Showing posts with label barack obama. Show all posts
Showing posts with label barack obama. Show all posts

Wednesday, September 30, 2009

I'm concerned that conspiracy is becoming a political movement

In 2001 sometime, I experienced a guy on the uptown 4,5,6 platform in Manhattan shouting, "Do you understand that if you have a square R with a 5-R configuration, flickering back and forth, you will be shot dead by federal agents. You understand that, right?" (I mentioned this here too.) Right! It was kind of an amusing moment in subway-nut conspiracy think. And I kept an eye out for that 5-R configuration for years, to no avail.

Then a few weeks ago I came across this Xerox of a Wall Street Journal article, scotch-taped to a lamppost in Santa Monica:

Conspiracy jibberish I found taped to a lamppost in Santa Monica
This little clipping of colored-pen conspiracy scratch rivals the subway caveat above, in that none of it makes a shred of sense. The underlined text makes no sense; the circled words around it make no sense; and the thread of logic from "Catholic Church" to "Roman Monster" to "chess" to "Berlin Nazi" also, makes no sense. Though I must give this conspiracist props for his flags: they're quite compelling.
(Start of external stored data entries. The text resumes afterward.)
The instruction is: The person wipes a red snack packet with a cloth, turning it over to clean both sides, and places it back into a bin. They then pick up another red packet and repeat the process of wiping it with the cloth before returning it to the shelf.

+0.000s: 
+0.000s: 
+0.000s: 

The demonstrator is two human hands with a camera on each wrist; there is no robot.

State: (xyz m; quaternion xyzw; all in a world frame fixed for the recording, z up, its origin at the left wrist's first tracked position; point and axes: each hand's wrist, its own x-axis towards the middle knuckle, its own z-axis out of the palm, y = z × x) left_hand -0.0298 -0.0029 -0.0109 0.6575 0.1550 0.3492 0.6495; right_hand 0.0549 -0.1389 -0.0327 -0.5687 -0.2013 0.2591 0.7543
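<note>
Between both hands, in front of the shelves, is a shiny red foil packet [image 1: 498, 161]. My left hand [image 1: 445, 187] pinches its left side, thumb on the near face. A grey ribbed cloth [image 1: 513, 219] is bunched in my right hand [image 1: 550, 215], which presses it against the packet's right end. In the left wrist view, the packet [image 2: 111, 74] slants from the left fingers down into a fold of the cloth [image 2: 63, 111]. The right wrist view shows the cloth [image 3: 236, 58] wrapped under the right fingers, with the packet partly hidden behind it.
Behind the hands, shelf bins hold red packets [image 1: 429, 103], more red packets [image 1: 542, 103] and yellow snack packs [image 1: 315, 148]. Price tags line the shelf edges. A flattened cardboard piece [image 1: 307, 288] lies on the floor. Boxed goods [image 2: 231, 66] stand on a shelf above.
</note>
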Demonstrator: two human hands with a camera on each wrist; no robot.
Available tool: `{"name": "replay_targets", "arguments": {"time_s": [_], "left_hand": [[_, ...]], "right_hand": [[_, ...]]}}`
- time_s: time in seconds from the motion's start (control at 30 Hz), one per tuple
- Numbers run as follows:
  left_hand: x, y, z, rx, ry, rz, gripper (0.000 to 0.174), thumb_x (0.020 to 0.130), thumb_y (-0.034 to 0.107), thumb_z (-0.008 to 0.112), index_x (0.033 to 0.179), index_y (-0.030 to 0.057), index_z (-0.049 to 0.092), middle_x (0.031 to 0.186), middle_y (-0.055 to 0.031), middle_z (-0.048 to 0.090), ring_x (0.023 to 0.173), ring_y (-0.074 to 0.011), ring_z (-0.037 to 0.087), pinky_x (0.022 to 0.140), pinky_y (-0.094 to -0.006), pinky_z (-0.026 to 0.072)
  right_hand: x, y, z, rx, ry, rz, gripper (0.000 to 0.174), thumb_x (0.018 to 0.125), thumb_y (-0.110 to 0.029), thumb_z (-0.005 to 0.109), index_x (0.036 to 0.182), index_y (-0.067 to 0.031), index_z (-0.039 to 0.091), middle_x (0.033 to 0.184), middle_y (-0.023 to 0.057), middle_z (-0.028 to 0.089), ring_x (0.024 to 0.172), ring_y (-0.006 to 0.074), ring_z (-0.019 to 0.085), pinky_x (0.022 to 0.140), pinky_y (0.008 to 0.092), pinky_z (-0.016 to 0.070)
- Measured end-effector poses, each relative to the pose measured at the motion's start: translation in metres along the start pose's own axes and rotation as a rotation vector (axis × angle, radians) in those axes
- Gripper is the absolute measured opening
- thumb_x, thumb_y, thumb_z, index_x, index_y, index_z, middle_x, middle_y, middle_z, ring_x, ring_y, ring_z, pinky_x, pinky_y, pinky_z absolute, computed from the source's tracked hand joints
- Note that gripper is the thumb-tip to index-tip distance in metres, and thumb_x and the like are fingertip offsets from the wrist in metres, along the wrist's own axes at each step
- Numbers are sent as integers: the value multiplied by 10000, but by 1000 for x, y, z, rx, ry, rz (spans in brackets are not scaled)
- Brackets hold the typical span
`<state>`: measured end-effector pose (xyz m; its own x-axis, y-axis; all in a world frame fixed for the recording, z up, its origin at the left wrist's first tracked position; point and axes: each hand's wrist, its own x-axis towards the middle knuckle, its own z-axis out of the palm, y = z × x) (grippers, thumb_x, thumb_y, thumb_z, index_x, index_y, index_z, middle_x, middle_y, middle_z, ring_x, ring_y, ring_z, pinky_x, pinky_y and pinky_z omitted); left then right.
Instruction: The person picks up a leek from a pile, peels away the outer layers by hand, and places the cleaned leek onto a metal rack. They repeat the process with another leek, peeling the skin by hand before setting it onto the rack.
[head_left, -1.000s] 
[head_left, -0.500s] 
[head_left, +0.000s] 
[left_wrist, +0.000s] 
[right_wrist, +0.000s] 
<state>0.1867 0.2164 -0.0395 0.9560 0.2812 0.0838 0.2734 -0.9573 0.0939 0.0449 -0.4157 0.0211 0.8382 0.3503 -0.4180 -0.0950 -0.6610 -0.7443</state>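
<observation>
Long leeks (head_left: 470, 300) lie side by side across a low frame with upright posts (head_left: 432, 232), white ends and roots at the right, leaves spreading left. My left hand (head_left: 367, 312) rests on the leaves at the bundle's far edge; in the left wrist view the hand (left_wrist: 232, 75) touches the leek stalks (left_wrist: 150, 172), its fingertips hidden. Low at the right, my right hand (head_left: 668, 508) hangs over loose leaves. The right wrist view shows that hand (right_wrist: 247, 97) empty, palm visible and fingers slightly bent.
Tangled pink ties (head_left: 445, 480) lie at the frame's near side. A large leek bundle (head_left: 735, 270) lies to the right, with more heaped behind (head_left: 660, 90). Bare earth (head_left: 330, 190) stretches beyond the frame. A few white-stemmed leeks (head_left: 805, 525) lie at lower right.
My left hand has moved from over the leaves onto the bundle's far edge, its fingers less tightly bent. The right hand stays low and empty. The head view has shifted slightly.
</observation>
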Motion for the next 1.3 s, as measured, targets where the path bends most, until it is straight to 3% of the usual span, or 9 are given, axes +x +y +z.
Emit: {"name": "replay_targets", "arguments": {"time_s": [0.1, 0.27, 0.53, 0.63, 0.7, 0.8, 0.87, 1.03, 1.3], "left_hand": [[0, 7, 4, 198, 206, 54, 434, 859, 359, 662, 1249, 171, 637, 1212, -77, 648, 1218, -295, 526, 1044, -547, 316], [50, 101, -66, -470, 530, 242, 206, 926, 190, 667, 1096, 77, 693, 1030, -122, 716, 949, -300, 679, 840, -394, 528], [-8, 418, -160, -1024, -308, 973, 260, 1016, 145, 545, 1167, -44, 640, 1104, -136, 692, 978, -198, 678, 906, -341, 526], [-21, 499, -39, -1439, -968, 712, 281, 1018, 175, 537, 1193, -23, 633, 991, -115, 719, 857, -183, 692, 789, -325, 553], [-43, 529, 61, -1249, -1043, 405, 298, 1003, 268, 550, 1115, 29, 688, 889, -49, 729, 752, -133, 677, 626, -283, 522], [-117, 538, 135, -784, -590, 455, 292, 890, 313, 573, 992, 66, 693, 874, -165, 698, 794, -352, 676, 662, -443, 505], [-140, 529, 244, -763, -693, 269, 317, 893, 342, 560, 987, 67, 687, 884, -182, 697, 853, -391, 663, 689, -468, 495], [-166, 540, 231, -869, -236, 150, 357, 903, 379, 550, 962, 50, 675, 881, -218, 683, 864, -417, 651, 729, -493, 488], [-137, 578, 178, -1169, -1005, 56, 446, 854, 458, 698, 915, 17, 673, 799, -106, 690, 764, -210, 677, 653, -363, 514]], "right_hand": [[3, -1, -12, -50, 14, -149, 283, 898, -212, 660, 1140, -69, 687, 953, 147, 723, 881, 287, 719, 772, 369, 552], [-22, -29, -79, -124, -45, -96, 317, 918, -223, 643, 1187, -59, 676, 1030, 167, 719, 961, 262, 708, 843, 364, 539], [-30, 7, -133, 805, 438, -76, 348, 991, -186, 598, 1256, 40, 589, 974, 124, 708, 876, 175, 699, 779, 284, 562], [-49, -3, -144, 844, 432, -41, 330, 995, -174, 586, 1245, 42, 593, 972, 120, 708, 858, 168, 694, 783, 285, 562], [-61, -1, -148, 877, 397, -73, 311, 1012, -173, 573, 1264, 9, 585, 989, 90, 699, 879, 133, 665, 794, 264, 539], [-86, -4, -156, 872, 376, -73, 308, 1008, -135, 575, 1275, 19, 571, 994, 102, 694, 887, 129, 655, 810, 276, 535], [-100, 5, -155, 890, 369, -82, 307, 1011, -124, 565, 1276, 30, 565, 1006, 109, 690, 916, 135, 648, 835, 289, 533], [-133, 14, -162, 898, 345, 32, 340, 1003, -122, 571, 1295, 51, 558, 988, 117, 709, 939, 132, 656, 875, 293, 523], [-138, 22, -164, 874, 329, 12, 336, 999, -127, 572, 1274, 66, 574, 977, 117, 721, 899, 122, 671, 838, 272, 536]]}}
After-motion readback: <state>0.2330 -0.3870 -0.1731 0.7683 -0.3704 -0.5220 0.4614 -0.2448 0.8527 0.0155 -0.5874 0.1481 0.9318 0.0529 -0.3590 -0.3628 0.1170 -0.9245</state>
I'd typically write this off as another bit of isolated lunacy, but there's a disturbing context for this disjointed bit of crazy. Thomas Friedman might've put it best in an editorial today, in which he opines the "poisonous political environment" being created by conservatives, who seek to delegitimize the president by any means possible. The wanton Hitler comparisons, the interchangeable cries of fascist/communist/socialist, the shouting of "you lie" by a congressman during a presidential address — it was just this kind of environment that emboldened a right-wing Jewish nationalist to assassinate Yitzhak Rabin.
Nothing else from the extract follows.